YOUR GOAL —
Take the line that contains "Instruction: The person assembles" and each one after it through the last line below, and retype them exactly. Leave out the pictures.

Top of DATA EXCERPTS

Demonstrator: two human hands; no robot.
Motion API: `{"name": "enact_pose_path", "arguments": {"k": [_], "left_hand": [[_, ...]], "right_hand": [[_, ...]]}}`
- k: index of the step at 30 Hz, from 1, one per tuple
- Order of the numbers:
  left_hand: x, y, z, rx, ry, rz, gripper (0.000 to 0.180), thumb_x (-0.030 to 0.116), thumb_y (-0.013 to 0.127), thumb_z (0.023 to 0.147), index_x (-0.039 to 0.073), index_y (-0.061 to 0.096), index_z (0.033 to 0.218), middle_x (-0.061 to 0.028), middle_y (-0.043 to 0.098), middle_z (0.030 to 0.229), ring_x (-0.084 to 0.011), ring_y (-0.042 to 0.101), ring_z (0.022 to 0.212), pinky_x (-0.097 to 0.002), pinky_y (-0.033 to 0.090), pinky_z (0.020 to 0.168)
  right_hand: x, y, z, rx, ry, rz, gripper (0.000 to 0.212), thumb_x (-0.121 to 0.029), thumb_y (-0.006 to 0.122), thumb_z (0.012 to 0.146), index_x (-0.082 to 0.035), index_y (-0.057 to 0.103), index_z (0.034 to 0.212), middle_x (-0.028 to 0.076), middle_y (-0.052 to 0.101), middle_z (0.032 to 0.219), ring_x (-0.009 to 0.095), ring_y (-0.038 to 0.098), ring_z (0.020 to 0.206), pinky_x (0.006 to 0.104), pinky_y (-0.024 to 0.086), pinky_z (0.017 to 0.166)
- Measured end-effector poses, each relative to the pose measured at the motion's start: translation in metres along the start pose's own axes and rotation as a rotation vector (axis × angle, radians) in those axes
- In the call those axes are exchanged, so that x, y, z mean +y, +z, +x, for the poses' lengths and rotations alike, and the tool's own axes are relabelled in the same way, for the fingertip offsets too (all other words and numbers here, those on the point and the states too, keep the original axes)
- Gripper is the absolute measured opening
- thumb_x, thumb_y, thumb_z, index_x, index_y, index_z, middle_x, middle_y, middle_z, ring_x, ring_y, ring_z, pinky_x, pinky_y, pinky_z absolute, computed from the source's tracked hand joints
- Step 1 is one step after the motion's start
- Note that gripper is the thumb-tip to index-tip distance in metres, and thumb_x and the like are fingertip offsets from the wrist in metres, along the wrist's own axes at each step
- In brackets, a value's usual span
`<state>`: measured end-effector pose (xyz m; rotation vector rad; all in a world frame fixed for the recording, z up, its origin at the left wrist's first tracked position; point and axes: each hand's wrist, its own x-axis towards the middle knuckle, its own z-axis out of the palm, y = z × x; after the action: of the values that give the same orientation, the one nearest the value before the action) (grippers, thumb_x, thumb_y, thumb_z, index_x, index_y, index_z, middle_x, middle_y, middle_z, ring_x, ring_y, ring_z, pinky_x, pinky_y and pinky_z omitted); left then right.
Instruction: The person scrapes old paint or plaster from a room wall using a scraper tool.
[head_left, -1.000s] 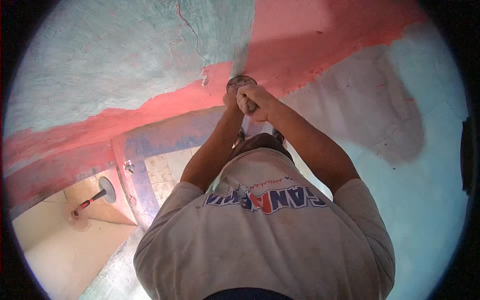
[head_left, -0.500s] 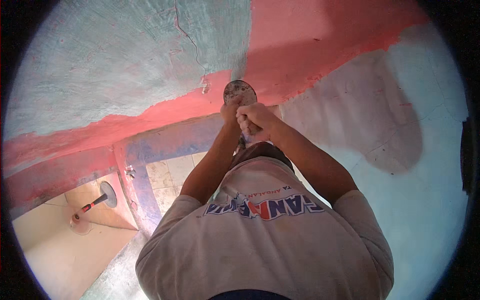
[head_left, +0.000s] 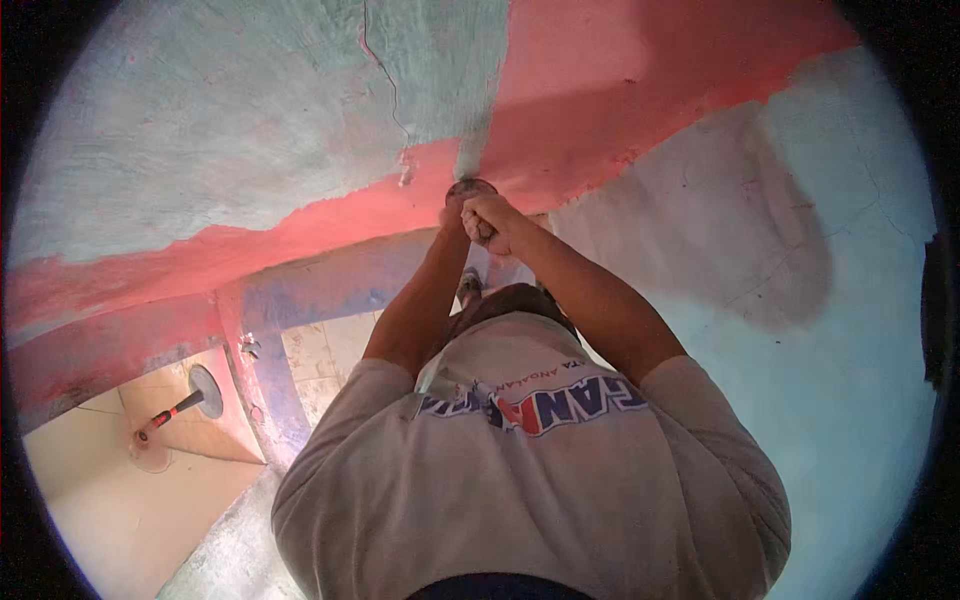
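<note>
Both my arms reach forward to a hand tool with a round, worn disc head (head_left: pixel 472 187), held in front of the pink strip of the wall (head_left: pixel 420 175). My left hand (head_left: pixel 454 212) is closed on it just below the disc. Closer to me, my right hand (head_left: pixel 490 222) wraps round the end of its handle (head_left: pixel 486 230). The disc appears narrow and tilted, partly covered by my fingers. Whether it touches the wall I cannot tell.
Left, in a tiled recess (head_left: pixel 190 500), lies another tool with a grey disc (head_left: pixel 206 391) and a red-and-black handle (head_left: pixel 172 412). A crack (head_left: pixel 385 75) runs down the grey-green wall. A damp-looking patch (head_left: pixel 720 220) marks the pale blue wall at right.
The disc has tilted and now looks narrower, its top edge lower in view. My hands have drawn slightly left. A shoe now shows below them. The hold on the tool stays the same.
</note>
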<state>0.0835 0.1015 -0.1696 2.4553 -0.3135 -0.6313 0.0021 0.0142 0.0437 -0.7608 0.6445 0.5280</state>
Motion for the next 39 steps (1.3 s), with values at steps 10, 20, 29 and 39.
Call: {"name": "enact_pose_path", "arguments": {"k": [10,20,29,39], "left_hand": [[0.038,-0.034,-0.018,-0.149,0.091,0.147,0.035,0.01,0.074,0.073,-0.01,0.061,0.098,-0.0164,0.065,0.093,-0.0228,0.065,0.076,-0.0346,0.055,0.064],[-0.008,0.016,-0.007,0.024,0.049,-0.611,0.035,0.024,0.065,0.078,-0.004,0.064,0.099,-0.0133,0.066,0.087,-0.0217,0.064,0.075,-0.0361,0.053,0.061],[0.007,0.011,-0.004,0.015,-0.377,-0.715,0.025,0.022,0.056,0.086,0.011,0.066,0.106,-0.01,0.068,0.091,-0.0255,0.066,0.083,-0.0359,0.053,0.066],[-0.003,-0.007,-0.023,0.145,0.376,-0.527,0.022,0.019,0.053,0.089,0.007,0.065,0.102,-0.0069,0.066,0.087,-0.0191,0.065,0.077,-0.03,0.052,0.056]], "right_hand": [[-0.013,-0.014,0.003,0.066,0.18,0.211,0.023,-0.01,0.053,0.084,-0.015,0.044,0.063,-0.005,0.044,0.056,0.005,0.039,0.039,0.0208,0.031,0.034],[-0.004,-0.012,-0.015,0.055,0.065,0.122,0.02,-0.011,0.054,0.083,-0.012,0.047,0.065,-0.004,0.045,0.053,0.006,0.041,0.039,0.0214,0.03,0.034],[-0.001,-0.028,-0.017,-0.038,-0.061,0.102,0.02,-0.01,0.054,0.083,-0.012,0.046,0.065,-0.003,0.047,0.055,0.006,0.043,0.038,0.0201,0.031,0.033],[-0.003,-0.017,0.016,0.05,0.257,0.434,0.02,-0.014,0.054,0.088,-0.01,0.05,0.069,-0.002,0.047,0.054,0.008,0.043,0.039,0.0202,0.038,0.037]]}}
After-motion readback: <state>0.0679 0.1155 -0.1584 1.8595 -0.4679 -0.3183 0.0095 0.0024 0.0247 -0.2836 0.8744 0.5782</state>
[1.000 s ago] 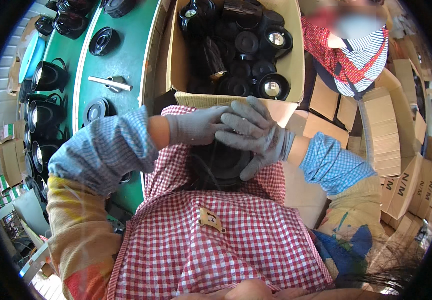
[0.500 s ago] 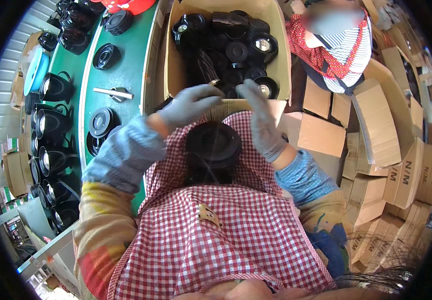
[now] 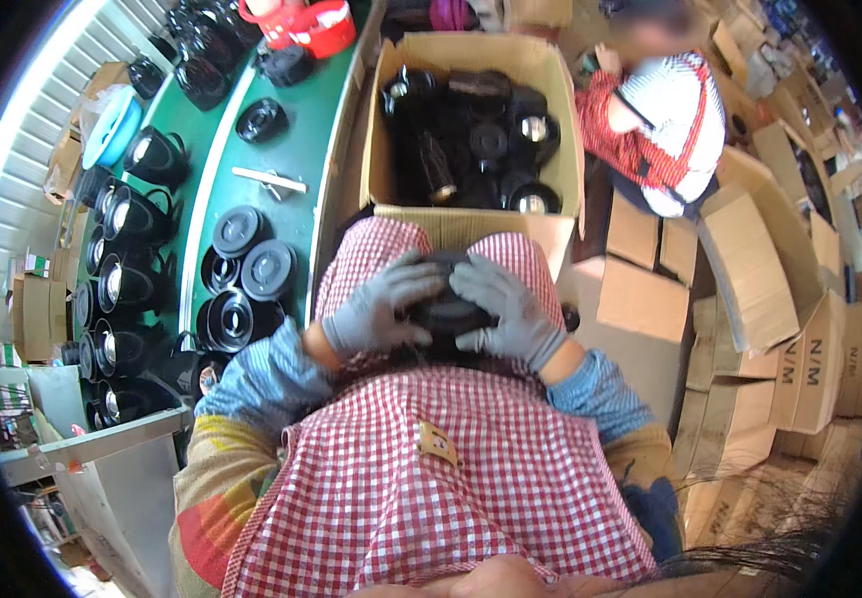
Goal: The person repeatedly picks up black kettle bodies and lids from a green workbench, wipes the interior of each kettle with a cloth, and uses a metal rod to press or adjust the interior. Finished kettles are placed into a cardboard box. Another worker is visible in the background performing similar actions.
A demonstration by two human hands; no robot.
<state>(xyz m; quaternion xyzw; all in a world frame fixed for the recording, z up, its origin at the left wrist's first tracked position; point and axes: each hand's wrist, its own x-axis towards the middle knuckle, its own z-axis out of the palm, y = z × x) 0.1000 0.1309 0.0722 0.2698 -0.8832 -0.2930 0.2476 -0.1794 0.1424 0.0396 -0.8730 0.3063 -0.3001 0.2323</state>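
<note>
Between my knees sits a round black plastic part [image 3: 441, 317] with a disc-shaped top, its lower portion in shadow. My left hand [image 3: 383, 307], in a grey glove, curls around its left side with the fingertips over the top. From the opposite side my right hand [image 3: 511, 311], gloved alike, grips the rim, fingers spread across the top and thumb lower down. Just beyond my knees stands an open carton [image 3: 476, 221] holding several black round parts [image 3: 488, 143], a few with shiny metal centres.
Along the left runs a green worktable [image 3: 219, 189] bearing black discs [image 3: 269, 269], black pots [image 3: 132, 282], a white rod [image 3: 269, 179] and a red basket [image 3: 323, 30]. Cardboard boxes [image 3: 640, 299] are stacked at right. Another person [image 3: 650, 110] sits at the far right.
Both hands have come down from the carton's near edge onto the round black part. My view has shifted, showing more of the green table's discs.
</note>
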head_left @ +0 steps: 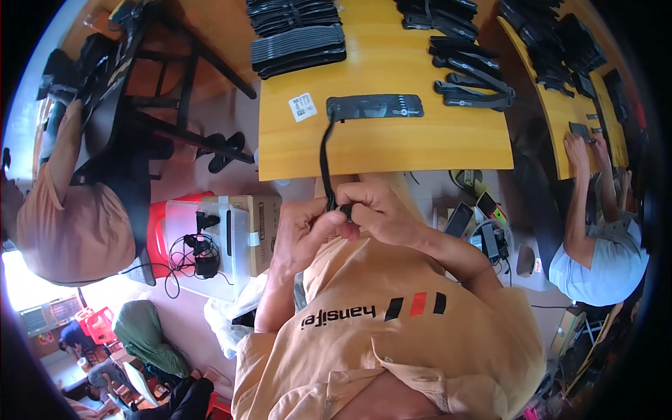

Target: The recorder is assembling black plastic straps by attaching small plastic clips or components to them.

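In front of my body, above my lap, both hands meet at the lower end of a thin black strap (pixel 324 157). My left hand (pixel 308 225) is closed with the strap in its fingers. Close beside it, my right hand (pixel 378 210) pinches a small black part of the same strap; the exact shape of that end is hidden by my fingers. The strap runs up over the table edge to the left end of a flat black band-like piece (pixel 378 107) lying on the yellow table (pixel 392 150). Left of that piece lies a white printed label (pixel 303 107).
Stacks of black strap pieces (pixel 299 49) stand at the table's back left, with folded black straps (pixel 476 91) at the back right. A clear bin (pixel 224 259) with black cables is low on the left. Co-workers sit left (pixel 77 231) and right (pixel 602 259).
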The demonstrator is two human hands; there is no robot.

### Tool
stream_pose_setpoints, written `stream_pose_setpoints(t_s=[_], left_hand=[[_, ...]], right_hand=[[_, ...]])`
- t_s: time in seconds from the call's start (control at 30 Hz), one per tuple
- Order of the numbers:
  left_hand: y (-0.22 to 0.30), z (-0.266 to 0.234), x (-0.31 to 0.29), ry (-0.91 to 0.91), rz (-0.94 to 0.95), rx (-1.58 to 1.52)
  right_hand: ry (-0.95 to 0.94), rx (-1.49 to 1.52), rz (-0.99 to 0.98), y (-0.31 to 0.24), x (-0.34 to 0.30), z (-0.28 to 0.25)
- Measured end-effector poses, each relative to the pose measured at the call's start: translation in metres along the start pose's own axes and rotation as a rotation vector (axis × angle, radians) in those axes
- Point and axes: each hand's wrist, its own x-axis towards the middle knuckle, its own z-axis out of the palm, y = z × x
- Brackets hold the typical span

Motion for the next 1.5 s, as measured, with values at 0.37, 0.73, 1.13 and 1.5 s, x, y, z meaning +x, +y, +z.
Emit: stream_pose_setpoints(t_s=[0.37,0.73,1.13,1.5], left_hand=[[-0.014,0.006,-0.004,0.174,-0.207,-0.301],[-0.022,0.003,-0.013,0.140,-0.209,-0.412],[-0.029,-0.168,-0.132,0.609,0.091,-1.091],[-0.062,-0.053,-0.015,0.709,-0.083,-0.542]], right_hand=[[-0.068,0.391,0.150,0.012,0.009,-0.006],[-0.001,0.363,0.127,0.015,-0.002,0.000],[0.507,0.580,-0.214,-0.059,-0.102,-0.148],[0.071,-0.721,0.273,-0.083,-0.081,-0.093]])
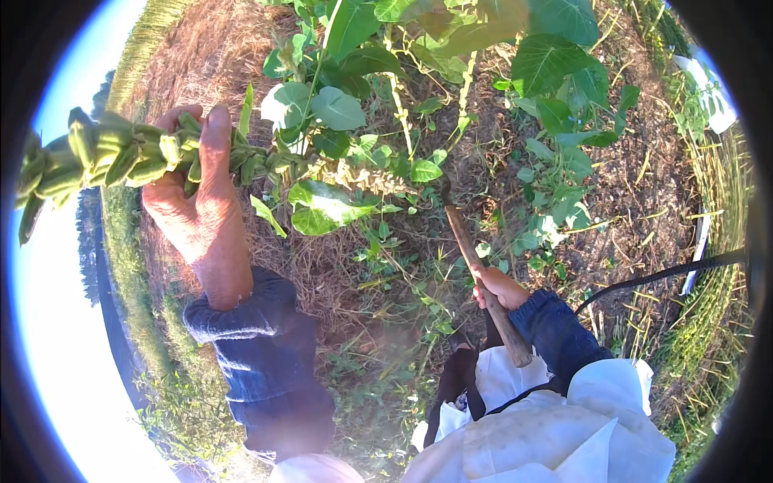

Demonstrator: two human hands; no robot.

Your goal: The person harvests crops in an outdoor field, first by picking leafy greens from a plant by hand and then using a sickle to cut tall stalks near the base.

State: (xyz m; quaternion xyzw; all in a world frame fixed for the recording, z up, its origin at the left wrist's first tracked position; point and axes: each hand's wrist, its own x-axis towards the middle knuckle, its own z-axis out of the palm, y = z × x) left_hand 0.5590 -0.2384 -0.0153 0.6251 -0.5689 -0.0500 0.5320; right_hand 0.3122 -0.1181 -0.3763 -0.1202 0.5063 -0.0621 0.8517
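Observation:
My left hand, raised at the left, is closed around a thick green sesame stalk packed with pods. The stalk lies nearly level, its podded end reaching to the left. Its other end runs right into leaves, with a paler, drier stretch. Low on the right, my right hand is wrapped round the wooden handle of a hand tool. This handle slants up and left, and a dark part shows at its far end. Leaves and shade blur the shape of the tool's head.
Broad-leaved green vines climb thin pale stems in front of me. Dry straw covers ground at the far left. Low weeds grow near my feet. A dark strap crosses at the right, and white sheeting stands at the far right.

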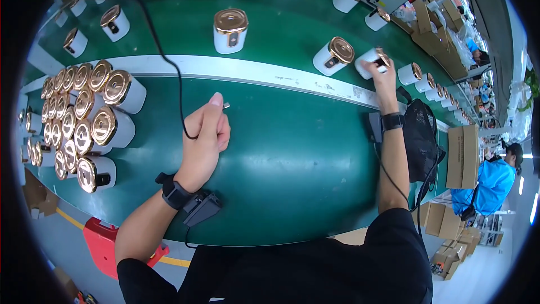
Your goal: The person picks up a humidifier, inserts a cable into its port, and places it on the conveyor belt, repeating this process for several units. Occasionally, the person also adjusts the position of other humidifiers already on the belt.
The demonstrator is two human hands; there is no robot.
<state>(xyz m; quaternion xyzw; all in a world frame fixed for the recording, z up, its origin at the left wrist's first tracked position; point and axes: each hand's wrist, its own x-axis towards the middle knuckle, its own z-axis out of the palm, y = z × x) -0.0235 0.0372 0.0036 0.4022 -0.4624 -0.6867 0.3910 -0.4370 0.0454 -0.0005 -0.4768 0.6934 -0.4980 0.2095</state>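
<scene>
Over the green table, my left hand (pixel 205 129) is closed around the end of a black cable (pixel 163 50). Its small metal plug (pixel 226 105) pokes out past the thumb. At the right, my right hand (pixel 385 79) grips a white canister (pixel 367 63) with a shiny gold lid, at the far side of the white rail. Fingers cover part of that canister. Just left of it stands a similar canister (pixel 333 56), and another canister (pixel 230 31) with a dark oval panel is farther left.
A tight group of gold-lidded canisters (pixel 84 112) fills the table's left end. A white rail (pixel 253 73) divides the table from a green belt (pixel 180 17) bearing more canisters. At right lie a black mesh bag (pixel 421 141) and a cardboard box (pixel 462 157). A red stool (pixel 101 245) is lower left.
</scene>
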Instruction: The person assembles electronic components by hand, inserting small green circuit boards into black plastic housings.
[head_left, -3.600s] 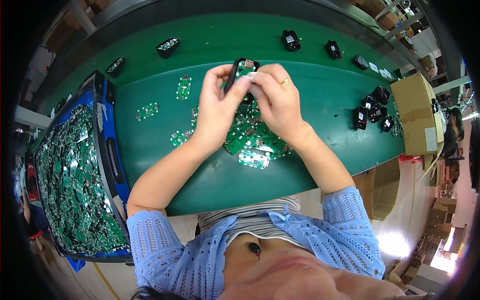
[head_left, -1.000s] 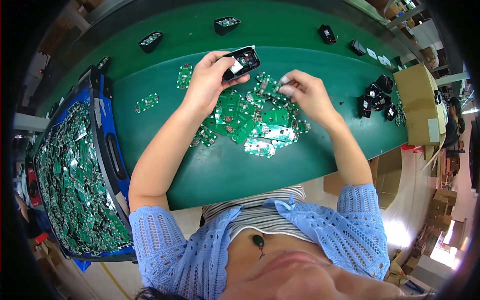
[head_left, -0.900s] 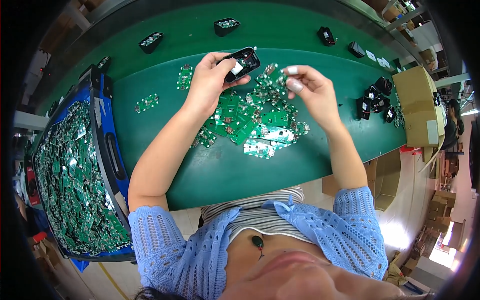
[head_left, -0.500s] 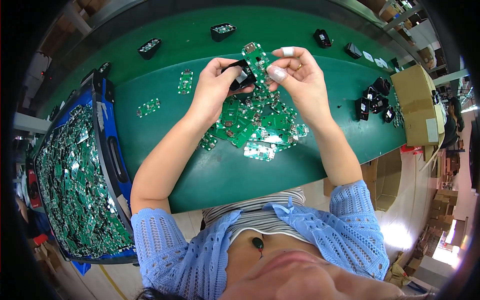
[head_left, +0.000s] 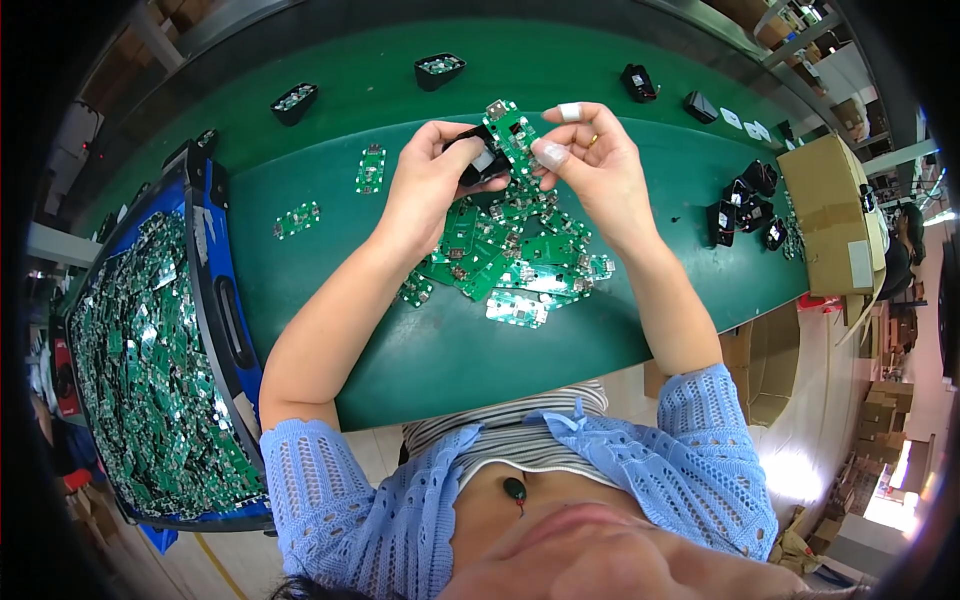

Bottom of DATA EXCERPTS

TASK SOLUTION —
Instruction: The person assembles electronic components by hand, inserting small green circuit boards into black plastic housings.
[head_left, -3.600s] 
[head_left, -1.000s] 
[head_left, -0.900s] 
[head_left, -0.500s] 
[head_left, +0.000s] 

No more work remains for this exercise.